Kennisbank

2014 – Verslag netwerkbijeenkomst 14 november 2014 Vraagverlegenheid

Typerend voor het onderwerp van deze tafel “ vraagverlegenheid” is dat het even duurt voordat er belangstellenden zijn aangeschoven.

Tijdens het gesprek blijkt dat er binnen alle stadsdorpen genoeg aanbod is, maar weinig vraag.

Het is moeilijk om toe te geven dat je iets niet (meer) kunt  en dan om hulp te vragen, zeker aan iemand die je niet kent. Je moet elkaar dus eerst leren kennen. Een binnenbuurt van ca. 20 personen lijkt hier zich het beste voor te lenen.  Ook lijkt het een goed idee om een hulpvraag te combineren met iets gezelligs.  Het blijft lastig om de mensen, die dreigen te vereenzamen binnen een stadsdorp in beeld te krijgen. Ook professionele hulpverleners hebben hier moeite mee. De eerste die de melding ontvangt lijkt de huisarts te zijn of de POH. Stadsdorpen zouden met hen dus kunnen samenwerken.

Als er binnen een stadsdorp ook vijftigers zijn dan krijgen zij vroeg of laat te maken met een hulpvraag van hun ouders al of niet op tijd gesteld.  Maar je ouders wonen vaak niet in de buurt. Het idee ontstond of je niet een website zou moeten maken met ruil-de-hulp- aan-je-ouders.nl. Bijv. ik geef hulp in Amsterdam aan jouw ouders en jij aan de mijne in Groningen. Ooit in de verre toekomst misschien een ruil van het ene stadsdorp naar het andere?

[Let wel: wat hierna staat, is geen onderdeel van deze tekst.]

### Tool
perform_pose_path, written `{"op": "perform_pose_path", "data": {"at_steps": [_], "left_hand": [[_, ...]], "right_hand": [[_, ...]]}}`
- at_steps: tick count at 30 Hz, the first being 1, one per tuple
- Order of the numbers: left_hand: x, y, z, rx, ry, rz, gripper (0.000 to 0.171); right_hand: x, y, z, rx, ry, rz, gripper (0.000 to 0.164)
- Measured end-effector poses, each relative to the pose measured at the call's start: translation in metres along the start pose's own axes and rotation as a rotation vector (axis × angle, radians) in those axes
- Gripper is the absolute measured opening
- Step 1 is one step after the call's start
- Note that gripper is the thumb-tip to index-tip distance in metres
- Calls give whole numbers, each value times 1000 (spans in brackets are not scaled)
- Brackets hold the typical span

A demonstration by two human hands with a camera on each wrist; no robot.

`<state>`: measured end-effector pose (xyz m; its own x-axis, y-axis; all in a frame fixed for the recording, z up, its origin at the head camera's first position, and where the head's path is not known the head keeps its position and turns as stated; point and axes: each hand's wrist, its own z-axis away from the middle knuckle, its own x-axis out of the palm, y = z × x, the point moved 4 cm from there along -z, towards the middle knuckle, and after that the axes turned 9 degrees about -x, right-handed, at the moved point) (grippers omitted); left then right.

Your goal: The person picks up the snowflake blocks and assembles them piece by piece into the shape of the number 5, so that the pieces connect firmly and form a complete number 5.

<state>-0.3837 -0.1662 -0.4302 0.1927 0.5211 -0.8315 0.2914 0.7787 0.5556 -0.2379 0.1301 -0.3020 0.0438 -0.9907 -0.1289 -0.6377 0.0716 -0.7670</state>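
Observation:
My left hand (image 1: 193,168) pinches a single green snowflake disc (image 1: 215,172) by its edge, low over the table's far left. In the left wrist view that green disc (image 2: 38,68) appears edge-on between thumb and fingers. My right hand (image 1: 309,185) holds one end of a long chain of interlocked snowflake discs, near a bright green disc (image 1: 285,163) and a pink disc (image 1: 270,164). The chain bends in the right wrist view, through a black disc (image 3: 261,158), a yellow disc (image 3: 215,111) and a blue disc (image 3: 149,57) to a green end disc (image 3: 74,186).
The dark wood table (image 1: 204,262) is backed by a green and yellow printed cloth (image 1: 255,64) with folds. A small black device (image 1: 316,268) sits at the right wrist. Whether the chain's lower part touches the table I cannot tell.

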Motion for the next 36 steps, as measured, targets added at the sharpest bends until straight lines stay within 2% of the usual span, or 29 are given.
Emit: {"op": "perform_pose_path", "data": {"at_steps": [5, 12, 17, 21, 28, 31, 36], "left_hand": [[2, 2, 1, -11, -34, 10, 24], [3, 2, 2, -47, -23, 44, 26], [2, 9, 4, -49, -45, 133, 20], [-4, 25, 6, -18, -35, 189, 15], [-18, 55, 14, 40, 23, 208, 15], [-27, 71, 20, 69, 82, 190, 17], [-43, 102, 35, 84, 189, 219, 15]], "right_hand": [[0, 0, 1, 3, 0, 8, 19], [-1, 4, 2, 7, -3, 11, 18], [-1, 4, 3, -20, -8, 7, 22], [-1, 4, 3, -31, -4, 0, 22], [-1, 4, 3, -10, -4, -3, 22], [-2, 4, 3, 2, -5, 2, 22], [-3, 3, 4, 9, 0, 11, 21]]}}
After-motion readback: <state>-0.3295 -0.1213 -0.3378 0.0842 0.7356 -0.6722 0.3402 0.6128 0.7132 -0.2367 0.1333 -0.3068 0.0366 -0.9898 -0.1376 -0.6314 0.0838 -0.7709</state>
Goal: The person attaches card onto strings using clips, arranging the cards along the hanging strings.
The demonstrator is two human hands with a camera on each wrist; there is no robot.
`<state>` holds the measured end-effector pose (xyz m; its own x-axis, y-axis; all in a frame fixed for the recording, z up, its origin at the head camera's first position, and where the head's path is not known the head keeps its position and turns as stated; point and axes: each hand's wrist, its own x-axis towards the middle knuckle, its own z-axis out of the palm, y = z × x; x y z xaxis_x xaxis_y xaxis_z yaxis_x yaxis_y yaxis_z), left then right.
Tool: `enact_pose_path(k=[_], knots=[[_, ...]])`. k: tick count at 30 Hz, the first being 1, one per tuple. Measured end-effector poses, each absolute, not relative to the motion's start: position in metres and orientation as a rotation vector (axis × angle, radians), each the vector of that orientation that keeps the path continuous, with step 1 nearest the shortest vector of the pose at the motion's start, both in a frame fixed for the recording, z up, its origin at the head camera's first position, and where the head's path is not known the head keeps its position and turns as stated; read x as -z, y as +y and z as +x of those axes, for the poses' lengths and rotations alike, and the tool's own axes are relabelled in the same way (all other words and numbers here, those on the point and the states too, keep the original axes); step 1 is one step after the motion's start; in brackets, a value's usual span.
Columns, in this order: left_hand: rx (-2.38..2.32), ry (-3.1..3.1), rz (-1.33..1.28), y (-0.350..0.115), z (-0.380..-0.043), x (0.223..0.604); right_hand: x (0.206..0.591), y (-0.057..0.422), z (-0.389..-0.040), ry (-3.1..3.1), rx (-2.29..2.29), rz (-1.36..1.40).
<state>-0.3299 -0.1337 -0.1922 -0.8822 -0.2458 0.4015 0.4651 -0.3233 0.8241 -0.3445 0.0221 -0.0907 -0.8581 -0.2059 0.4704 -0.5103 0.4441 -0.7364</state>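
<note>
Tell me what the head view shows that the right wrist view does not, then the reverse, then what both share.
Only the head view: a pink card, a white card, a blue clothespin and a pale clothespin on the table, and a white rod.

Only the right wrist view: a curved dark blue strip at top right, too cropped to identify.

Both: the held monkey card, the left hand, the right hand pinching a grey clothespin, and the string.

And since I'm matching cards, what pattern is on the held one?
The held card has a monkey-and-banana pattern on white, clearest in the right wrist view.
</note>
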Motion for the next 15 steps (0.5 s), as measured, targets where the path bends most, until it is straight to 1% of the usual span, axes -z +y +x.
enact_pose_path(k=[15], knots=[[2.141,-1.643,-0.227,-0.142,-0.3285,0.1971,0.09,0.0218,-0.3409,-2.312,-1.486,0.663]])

Op de een of andere manier hebben we het idee dat alleen mensen die ouder zijn dan wij niet om hulp durven vragen. Doch al discussiërend en elkaar bevragend blijkt dat we zelf ook  niet zo hard lopen om een beroep op iemand te doen.  Eigenlijk moeten wij zelf het goede voorbeeld geven en eerder ja zeggen dan ontwijkend gedrag te vertonen als ons gevraagd wordt of we hulp kunnen gebruiken.

Diverse voorbeelden zijn de revue gepasseerd wat leidt tot de conclusie dat we immer paraat zijn om hulp aan te bieden, maar een debutant zijn bij het vragen om hulp.